> [The problem]: Since only part of the material below is wanted, output exactly the lines from the one with "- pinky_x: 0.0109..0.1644" up to and including the one with "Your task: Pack".

START Data below

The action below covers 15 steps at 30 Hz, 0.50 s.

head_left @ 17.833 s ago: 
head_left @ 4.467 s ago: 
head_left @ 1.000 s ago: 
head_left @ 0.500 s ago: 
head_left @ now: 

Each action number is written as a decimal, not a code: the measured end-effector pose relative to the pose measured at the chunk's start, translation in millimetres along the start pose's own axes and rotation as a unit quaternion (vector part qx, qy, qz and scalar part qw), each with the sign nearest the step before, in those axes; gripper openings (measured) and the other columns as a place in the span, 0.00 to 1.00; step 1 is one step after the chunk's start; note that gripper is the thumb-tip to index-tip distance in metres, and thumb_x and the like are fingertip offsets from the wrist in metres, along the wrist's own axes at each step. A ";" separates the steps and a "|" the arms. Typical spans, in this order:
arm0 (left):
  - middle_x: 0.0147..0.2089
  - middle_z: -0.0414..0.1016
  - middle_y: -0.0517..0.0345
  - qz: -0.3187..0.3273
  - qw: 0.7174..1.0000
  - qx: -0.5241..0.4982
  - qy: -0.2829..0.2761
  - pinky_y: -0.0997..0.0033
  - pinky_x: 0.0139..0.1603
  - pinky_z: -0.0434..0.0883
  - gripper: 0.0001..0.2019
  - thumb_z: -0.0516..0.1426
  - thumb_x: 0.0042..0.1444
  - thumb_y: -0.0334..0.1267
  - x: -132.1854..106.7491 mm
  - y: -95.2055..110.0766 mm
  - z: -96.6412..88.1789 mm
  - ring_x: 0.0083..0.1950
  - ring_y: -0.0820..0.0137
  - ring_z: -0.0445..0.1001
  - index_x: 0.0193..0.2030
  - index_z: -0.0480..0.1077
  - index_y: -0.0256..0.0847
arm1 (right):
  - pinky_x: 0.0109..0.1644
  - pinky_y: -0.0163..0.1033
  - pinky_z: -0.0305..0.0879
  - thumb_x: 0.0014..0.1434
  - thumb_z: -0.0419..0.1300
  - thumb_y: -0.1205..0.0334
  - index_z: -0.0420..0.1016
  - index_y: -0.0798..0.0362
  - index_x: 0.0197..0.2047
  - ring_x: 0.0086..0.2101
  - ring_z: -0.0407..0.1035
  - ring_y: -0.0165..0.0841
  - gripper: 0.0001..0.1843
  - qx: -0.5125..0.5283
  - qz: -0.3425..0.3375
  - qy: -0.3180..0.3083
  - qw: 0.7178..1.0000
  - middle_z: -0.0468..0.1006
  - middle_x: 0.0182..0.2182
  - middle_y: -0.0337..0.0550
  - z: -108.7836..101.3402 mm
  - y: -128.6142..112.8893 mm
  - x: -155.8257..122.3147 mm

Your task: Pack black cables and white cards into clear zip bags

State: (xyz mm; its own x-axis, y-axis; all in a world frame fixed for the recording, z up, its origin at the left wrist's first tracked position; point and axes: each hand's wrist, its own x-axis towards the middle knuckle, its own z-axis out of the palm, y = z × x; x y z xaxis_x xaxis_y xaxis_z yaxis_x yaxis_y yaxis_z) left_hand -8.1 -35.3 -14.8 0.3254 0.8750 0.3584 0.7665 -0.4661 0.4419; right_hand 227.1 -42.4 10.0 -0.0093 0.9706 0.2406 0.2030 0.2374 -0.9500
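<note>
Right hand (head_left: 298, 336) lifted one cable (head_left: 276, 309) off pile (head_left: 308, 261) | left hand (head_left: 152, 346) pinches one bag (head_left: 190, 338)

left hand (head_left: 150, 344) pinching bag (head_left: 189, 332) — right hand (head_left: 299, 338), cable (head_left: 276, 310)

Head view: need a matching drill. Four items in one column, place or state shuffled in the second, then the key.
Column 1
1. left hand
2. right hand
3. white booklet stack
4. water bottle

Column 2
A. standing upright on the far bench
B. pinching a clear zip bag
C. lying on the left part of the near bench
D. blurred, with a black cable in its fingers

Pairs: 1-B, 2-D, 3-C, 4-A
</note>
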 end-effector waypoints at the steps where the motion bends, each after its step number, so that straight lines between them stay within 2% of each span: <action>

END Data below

> [Output]:
  - pinky_x: 0.0109..0.1644
  - pinky_y: -0.0163..0.1033
  - pinky_z: -0.0305..0.0879
  - thumb_x: 0.0014..0.1434
  - thumb_z: -0.0419..0.1300
  - thumb_y: -0.1205..0.0334
  - index_z: -0.0420..0.1016
  - index_y: -0.0798..0.0362
  - index_x: 0.0197..0.2047
  - ring_x: 0.0086..0.2101
  - ring_z: -0.0407..0.1035
  - ring_y: -0.0165..0.0841
  - gripper: 0.0001..0.1843
  - qx: -0.5125..0.5283
  - qz: -0.3425..0.3375
  - qy: -0.3180..0.3083
  - qw: 0.7178..1.0000
  - middle_z: -0.0468..0.1006
  - middle_x: 0.0182..0.2182
  - middle_y: -0.0337..0.0550
  - z: -108.7836..101.3402 mm
  - y: -128.6142..112.8893 mm
  - x: -155.8257..122.3147 mm

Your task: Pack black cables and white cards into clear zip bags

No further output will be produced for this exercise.